### TASK DESCRIPTION:
Records follow. Copy every line with "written".

### RECORDS TO USE:
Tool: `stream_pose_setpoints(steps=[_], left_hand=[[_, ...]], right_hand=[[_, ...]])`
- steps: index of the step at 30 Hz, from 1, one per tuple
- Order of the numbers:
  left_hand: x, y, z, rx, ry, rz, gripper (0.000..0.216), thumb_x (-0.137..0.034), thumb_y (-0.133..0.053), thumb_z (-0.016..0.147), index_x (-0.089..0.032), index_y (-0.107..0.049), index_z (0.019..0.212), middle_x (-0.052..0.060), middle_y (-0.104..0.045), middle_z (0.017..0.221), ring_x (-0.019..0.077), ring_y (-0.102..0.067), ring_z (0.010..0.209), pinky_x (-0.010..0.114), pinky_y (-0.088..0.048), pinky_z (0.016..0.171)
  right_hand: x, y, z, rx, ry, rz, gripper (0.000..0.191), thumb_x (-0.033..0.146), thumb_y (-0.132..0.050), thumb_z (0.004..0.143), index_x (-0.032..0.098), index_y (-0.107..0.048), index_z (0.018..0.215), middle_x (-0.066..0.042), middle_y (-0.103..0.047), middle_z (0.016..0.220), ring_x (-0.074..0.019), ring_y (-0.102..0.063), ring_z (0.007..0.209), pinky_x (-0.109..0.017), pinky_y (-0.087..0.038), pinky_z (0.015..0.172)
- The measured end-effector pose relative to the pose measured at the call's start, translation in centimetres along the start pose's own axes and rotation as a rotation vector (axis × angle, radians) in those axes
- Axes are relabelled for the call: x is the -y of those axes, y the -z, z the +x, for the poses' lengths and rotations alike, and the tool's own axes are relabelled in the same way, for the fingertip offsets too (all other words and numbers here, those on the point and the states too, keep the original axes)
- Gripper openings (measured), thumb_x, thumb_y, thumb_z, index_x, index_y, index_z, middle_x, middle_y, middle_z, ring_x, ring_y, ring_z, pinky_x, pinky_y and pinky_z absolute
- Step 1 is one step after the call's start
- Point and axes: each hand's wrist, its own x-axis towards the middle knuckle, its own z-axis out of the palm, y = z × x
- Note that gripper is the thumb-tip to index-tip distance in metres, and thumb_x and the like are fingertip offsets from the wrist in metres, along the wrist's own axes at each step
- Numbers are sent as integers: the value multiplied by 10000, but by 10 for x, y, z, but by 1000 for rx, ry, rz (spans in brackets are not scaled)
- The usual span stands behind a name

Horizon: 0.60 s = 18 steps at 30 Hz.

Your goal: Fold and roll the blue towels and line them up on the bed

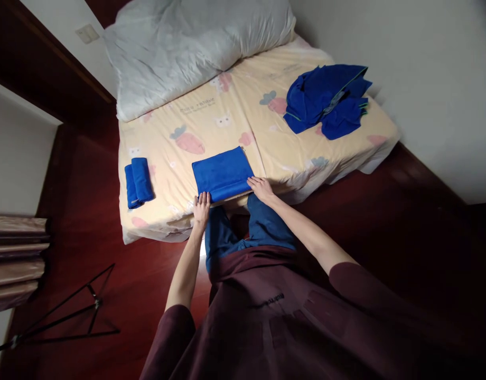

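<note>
A blue towel (221,168) lies spread in a rectangle at the near edge of the bed, its near side turned over into a thick roll. My left hand (202,205) grips the left end of that roll, fingers on top and thumb out of sight. At the right end, my right hand (261,187) holds the roll with its fingers bent over it. Two rolled blue towels (139,182) lie side by side to the left on the bed. A loose heap of blue towels (326,97) with green edging is at the right.
The bed (164,153) has a yellow sheet printed with carrots and rabbits. A bulky white quilt (195,42) covers its far side. Black tripod legs (88,311) stand on the dark red floor at lower left, near a curtain (17,258). A wall (425,79) borders the right.
</note>
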Motion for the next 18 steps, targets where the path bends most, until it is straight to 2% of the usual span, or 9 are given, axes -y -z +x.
stream_pose_setpoints(steps=[4,9,13,16,18], left_hand=[[4,-14,-13,-47,38,-138,638,-24,-373,926,-148,-486,1542,168,-453,1593,296,-409,1508,534,-281,1269],[17,-28,-4,-206,163,-417,689,23,-425,782,-178,-628,1409,126,-614,1463,274,-563,1387,472,-426,1189],[32,-33,0,-283,213,-675,582,-41,-494,756,-174,-705,1281,108,-724,1293,279,-663,1238,451,-505,1108],[40,-33,-1,-323,224,-787,403,-153,-522,850,-185,-729,1194,98,-756,1185,260,-706,1071,419,-561,981],[42,-34,0,-354,251,-837,313,-254,-534,917,-178,-725,1153,104,-759,1117,238,-707,968,380,-573,893]], right_hand=[[-14,-10,-11,-84,24,171,534,-26,-464,892,178,-717,1316,-74,-651,1426,-255,-581,1373,-459,-479,1138],[-33,-16,0,-207,-53,488,596,-51,-511,697,187,-793,1165,-71,-764,1214,-255,-681,1183,-444,-514,1114],[-42,-21,10,-233,-181,743,448,49,-548,675,193,-808,1011,-65,-785,1062,-263,-709,1041,-441,-545,1026],[-40,-23,14,-245,-205,885,269,179,-605,729,190,-764,945,-56,-765,963,-250,-698,947,-412,-552,956],[-38,-23,16,-258,-253,943,172,322,-639,781,195,-704,878,-43,-715,835,-227,-653,817,-369,-556,822]])
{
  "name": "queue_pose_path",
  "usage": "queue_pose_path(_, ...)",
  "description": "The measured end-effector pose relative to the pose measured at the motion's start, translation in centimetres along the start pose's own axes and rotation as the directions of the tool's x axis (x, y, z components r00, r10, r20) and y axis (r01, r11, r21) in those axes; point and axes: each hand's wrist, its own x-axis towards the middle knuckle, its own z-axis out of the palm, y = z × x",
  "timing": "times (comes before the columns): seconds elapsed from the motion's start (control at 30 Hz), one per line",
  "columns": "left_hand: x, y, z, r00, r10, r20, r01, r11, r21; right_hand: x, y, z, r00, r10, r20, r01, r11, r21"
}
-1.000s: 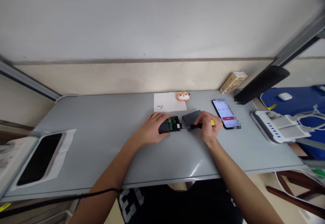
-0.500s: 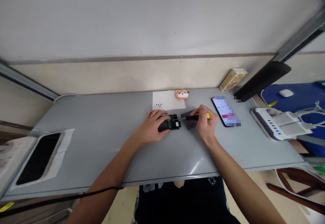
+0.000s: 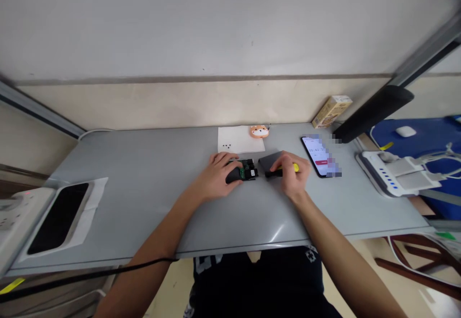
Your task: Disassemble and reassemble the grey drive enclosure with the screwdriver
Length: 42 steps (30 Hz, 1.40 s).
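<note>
My left hand (image 3: 216, 176) grips a small black device (image 3: 242, 172) with its cover off, its green circuit board exposed, on the grey table (image 3: 151, 198). My right hand (image 3: 293, 176) is closed round a screwdriver (image 3: 279, 171) with a yellow and black handle, its tip pointing left at the device's right end. The device's dark grey cover (image 3: 270, 161) lies just behind the screwdriver. A white paper sheet (image 3: 237, 140) with several tiny dark screws lies behind the device.
A lit phone (image 3: 319, 156) lies right of my right hand. An orange animal-shaped trinket (image 3: 259, 131) and a small carton (image 3: 331, 110) stand at the back. A white power strip (image 3: 391, 174) sits far right. A black slab on paper (image 3: 59, 217) lies far left.
The screwdriver dipped from above the cover back down to the device's right end. My left hand stayed on the device. The camera shifted slightly.
</note>
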Motion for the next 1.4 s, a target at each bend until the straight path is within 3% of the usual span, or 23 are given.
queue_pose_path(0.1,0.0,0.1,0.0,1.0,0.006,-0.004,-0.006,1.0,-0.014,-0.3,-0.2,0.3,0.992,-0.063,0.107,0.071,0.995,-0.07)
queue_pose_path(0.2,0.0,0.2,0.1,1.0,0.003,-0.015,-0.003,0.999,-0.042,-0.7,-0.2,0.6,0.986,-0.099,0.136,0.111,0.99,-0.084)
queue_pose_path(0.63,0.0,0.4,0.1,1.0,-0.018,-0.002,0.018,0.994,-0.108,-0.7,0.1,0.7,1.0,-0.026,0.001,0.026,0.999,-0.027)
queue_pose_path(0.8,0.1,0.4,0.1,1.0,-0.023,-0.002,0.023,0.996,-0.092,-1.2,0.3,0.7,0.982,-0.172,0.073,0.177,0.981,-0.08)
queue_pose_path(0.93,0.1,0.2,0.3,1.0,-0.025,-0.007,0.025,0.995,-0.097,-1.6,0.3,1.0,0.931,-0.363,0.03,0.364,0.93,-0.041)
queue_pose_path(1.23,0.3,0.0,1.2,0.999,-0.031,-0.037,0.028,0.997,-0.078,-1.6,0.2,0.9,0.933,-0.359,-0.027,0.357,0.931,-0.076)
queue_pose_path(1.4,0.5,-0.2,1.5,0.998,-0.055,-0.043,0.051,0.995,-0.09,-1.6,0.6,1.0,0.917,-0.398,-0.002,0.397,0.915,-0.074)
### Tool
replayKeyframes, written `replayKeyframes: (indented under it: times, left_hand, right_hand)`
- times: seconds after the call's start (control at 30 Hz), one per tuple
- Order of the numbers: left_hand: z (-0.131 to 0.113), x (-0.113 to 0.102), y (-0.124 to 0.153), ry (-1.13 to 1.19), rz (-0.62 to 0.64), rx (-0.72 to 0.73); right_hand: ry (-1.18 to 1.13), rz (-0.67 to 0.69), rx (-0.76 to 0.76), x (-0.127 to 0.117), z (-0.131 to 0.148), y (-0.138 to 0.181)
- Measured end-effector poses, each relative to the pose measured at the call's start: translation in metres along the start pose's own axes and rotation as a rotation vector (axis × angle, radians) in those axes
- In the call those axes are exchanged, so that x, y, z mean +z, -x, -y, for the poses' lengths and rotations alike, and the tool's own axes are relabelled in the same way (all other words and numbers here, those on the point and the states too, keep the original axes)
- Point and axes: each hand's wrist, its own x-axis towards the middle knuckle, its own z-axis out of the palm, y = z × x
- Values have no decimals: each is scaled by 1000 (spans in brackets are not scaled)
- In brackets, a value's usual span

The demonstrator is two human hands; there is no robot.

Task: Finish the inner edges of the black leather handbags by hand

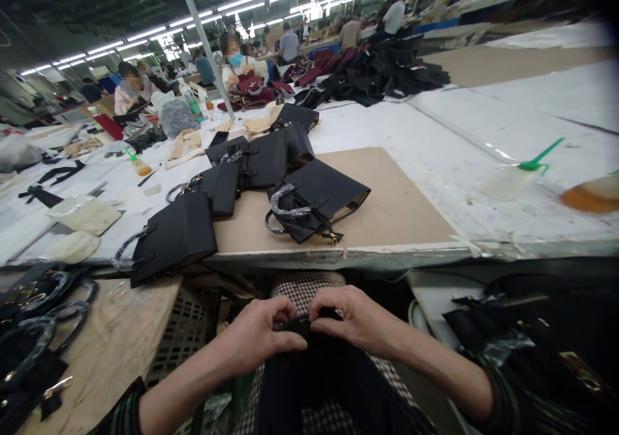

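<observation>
Over my lap lies a piece of black fabric (309,377), its upper edge raised between my two hands. My left hand (265,328) pinches that edge from the left, thumb against fingers. From the right, my right hand (341,316) grips the same edge a short way off, its fingers curled. What part of an article the fabric belongs to I cannot make out. Beyond my hands, on the table, a black handbag (324,193) with plastic-wrapped handles lies on its side. Another black handbag (176,235) hangs slightly over the table's front edge.
More black bags (264,158) lie behind, on a brown board (401,209). Bottles with green spouts, one a pale bottle (512,180), stand at right. Black bags with wrapped handles (29,345) crowd the left side table; dark goods (546,332) fill the right. Co-workers sit farther back.
</observation>
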Motion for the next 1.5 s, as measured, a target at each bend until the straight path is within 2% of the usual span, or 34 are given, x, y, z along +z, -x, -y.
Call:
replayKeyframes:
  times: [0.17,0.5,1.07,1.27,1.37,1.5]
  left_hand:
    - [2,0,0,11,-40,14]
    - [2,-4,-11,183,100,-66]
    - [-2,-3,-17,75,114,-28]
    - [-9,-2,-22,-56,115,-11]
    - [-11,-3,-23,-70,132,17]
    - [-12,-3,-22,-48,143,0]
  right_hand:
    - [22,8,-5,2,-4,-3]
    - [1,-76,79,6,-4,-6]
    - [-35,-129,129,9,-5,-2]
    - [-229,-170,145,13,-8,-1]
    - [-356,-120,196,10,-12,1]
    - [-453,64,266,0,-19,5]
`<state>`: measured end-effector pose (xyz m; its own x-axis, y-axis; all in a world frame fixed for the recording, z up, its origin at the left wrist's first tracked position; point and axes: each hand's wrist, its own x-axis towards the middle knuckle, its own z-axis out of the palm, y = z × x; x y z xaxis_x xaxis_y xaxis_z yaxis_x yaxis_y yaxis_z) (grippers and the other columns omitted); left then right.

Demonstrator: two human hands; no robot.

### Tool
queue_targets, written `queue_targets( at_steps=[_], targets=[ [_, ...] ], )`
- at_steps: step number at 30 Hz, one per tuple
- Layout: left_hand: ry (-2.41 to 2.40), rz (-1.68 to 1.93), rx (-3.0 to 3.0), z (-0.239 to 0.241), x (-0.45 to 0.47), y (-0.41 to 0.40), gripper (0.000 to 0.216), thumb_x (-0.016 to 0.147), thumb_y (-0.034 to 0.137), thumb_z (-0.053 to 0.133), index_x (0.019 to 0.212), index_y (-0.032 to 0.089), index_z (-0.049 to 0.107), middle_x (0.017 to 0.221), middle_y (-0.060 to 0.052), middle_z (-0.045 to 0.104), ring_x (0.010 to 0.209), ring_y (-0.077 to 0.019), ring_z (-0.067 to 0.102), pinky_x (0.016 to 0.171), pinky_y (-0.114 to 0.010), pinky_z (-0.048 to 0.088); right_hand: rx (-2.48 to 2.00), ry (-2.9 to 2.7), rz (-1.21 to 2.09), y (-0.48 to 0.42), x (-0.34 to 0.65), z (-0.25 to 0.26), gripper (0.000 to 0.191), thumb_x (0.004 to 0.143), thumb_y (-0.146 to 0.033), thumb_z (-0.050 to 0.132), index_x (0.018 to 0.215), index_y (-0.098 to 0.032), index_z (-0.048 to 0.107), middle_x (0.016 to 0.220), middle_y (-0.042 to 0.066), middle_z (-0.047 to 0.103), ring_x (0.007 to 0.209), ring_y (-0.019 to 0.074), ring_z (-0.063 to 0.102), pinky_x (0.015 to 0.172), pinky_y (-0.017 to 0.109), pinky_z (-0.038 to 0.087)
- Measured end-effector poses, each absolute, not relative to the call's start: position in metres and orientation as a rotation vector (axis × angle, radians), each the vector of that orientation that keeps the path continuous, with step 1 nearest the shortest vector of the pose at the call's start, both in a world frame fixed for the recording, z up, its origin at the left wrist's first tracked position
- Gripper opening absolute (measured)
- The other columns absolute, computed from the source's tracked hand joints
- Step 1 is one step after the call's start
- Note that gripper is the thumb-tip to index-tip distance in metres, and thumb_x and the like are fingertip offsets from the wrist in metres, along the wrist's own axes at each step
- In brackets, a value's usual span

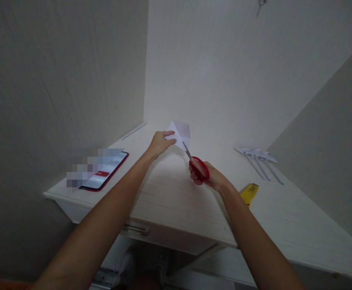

### TASK RESPONSE:
replayKeyframes, written `replayKeyframes: (indented under it: times, left_hand, right_hand)`
queue_targets, written `queue_targets( at_steps=[_], targets=[ [_, ...] ], )`

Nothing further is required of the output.